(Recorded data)

········

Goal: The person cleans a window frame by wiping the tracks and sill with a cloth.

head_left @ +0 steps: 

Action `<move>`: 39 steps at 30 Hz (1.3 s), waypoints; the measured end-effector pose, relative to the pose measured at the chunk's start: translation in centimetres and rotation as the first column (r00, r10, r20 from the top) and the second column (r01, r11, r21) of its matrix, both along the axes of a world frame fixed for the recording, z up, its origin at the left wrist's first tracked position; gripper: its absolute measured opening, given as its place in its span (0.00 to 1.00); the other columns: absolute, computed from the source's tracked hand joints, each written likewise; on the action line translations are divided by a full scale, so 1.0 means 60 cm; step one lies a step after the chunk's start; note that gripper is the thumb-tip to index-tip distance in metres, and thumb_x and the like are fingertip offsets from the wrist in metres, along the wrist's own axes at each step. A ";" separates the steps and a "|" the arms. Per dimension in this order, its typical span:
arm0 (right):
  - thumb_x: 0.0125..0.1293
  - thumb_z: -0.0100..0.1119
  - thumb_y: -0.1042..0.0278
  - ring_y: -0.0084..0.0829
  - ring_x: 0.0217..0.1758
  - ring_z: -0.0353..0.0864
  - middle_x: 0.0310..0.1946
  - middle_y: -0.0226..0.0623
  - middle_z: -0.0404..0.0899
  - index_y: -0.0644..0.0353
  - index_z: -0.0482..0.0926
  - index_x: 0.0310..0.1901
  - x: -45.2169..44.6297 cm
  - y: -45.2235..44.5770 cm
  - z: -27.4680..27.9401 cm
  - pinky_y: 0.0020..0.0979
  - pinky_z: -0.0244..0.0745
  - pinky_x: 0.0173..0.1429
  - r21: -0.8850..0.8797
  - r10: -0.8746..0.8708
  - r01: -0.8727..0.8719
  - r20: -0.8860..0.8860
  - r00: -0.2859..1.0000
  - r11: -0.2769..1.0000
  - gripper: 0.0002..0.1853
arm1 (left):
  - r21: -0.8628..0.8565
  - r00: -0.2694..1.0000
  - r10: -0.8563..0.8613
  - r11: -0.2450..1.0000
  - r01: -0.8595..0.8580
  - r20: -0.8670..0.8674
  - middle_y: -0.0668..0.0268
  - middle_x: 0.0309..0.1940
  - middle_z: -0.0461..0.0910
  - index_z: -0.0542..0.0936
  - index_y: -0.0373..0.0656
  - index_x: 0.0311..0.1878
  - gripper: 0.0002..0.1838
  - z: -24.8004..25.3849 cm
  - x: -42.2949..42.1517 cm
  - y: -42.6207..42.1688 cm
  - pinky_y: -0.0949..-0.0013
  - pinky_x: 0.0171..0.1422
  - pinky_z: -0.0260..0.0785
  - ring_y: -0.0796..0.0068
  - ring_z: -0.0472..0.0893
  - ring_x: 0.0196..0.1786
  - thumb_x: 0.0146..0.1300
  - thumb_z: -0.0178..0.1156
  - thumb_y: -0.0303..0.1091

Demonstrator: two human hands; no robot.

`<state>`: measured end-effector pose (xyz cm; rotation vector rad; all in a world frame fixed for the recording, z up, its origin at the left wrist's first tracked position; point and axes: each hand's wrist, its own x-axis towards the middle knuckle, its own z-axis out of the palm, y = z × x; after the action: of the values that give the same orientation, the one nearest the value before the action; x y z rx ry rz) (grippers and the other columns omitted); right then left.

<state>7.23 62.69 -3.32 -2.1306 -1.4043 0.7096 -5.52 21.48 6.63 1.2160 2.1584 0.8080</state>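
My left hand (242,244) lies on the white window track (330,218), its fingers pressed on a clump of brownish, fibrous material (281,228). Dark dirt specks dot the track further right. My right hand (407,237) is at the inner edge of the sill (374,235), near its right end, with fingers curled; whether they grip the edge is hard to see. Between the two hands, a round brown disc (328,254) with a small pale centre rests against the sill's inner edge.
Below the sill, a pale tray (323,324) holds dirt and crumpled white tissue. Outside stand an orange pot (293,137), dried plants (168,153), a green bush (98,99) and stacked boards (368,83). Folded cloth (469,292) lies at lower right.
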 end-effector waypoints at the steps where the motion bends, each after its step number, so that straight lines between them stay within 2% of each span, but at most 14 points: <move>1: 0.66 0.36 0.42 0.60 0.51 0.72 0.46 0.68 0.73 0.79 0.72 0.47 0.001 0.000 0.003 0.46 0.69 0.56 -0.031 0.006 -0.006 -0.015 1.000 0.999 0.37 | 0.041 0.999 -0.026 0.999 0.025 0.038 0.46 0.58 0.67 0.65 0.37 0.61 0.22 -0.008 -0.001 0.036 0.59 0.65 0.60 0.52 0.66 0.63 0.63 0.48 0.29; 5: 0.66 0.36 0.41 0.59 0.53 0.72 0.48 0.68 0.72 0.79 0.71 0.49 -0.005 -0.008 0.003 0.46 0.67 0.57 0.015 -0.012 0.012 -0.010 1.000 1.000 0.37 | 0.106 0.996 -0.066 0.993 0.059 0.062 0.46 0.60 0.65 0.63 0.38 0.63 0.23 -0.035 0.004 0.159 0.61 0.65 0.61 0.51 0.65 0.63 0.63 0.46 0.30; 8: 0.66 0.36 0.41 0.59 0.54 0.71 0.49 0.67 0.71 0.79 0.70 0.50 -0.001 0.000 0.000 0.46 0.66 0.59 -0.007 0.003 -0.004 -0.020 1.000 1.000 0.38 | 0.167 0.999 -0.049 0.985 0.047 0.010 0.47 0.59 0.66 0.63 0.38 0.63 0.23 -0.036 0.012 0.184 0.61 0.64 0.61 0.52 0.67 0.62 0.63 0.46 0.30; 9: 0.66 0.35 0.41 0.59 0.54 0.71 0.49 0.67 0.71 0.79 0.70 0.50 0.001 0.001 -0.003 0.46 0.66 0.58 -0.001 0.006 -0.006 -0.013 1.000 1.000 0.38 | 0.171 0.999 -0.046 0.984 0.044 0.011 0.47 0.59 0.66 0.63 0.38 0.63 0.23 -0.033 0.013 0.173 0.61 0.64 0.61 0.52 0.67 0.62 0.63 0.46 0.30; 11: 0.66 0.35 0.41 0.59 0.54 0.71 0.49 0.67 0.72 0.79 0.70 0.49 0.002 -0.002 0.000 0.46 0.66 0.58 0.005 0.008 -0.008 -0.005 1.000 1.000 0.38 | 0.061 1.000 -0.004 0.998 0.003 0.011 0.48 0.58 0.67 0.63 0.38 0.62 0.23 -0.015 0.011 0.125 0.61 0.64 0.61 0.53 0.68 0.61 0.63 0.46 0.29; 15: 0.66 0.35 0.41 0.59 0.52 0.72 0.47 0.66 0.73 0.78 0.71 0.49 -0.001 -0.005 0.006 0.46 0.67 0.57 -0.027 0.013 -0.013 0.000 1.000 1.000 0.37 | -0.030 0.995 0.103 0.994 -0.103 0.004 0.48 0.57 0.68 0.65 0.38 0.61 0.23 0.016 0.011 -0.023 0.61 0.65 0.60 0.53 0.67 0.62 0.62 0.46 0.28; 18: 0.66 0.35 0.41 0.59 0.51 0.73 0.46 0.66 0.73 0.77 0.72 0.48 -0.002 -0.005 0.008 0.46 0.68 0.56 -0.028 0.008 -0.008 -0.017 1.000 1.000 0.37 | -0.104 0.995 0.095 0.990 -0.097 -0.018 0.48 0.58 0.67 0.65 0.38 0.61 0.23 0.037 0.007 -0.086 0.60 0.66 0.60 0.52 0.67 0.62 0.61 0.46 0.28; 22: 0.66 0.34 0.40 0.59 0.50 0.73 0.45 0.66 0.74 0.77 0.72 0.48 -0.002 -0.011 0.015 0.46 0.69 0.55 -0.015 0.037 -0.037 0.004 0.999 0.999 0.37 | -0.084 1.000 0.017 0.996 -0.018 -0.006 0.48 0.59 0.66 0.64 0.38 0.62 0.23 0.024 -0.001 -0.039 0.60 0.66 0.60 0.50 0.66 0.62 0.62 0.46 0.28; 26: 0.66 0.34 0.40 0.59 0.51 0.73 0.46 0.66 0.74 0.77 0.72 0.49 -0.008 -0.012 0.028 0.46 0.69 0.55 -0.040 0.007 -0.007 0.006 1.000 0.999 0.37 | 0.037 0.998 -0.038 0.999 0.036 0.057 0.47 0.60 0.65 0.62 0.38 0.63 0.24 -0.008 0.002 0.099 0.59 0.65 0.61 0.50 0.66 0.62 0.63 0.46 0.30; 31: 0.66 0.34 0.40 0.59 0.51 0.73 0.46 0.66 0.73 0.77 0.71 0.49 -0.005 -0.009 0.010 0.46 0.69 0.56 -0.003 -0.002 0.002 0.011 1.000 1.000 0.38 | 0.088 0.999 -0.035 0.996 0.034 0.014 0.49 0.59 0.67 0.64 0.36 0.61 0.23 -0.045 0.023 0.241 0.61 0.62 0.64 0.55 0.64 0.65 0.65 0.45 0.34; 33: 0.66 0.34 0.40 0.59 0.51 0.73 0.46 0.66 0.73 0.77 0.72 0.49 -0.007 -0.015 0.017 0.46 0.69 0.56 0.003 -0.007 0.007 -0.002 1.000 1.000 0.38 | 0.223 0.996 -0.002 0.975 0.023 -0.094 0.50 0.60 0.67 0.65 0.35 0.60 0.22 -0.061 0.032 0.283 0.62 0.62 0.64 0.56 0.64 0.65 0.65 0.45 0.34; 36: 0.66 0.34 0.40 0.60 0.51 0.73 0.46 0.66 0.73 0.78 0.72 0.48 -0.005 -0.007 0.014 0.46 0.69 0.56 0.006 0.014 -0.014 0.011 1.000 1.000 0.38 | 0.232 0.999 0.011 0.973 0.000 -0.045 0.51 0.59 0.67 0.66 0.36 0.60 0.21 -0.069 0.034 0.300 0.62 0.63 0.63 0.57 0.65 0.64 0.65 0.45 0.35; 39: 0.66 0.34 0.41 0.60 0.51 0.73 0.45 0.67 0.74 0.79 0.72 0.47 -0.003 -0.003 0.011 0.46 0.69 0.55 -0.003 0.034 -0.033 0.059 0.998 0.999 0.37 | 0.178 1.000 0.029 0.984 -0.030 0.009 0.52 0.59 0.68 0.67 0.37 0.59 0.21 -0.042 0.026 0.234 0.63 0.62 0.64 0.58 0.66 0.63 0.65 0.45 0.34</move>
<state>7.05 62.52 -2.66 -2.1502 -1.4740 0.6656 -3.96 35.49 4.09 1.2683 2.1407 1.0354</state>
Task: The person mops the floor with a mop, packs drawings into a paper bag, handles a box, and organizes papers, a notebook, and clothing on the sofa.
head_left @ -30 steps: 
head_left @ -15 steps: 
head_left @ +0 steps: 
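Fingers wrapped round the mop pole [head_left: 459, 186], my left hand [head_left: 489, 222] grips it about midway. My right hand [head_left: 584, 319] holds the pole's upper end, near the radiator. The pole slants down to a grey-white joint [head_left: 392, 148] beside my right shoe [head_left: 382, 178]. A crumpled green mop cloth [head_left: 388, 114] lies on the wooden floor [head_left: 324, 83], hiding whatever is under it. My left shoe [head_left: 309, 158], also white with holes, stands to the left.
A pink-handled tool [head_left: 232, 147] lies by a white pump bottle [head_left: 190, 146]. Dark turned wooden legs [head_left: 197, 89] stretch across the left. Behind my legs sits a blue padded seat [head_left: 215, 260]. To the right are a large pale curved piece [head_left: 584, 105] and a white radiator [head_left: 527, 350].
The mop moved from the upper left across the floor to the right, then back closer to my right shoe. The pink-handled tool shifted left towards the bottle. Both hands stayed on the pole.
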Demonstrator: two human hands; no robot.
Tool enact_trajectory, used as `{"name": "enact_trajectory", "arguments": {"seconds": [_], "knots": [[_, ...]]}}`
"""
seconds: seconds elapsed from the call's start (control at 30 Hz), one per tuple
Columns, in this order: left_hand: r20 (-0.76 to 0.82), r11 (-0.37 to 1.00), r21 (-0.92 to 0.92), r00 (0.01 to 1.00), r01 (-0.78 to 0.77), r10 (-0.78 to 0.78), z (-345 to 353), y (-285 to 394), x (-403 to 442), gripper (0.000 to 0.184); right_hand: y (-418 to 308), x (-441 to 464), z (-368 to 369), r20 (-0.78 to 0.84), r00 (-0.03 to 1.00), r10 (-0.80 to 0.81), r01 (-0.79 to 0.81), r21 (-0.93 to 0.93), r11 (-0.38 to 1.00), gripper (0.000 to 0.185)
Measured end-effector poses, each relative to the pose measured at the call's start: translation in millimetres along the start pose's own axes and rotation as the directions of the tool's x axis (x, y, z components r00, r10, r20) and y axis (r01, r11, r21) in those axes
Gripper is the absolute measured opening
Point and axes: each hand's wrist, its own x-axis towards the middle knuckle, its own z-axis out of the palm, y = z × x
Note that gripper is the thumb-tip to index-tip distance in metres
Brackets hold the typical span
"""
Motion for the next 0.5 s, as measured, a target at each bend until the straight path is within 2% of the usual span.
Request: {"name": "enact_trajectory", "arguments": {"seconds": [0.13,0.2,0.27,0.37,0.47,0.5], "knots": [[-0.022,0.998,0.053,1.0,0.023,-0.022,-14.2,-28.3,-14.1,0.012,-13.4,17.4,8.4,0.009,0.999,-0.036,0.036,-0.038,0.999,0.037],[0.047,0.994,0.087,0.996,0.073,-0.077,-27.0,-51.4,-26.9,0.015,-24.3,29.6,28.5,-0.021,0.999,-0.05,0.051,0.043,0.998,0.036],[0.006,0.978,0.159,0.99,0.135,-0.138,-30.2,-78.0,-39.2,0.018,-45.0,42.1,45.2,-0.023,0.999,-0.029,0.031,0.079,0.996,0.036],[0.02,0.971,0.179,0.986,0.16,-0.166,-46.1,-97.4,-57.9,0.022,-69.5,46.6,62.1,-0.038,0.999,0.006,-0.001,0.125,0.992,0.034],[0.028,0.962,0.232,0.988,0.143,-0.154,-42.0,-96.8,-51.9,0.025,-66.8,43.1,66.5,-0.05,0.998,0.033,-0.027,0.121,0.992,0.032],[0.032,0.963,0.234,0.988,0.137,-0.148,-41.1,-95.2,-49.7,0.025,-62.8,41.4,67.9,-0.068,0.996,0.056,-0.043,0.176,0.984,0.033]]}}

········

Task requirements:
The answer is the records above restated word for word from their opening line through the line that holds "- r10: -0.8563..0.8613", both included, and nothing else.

Answer for the task:
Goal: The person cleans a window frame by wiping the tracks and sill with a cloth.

head_left @ +0 steps: 

Action `<move>`: 39 steps at 30 Hz (1.3 s), waypoints; the measured end-effector pose, relative to the pose measured at the chunk's start: translation in centimetres and rotation as the first column (r00, r10, r20 from the top) and the second column (r01, r11, r21) of its matrix, both along the axes of a world frame fixed for the recording, z up, its origin at the left wrist's first tracked position; gripper: its absolute measured opening, given as its place in its span (0.00 to 1.00); the other columns: absolute, computed from the source's tracked hand joints, each written likewise; on the action line translations are divided by a full scale, so 1.0 means 60 cm; step one lies a step after the chunk's start; note that gripper is the thumb-tip to index-tip distance in metres, and thumb_x and the like are fingertip offsets from the wrist in metres, along the wrist's own axes at each step. A ";" separates the steps and a "|" the arms. Per dimension in this order, its typical span:
arm0 (right):
  - thumb_x: 0.0125..0.1293
  - thumb_z: -0.0100..0.1119
  - thumb_y: -0.1042..0.0278
  - ring_y: -0.0084..0.0829
  - ring_x: 0.0217..0.1758
  - ring_z: -0.0353..0.0864
  - middle_x: 0.0310..0.1946
  - middle_y: -0.0226..0.0623
  - middle_z: -0.0404..0.0899
  - index_y: -0.0644..0.0353
  - index_z: -0.0482..0.0926
  - index_x: 0.0310..0.1901
  - x: -45.2169..44.6297 cm
  - y: -45.2235..44.5770 cm
  - z: -27.4680..27.9401 cm
  - pinky_y: 0.0020..0.0979
  - pinky_z: -0.0244..0.0745
  - pinky_x: 0.0173..0.1429
  - r21: -0.8850..0.8797
  - r10: -0.8746..0.8708
  - r01: -0.8727..0.8719
  - r20: -0.8860..0.8860
  - r00: -0.2859..1.0000
  - r11: -0.2769..1.0000
  - gripper: 0.0002..0.1853
arm1 (left):
  - r21: -0.8628..0.8565
  - r00: -0.2694..1.0000
  - r10: -0.8563..0.8613

There is nothing else to add to the answer.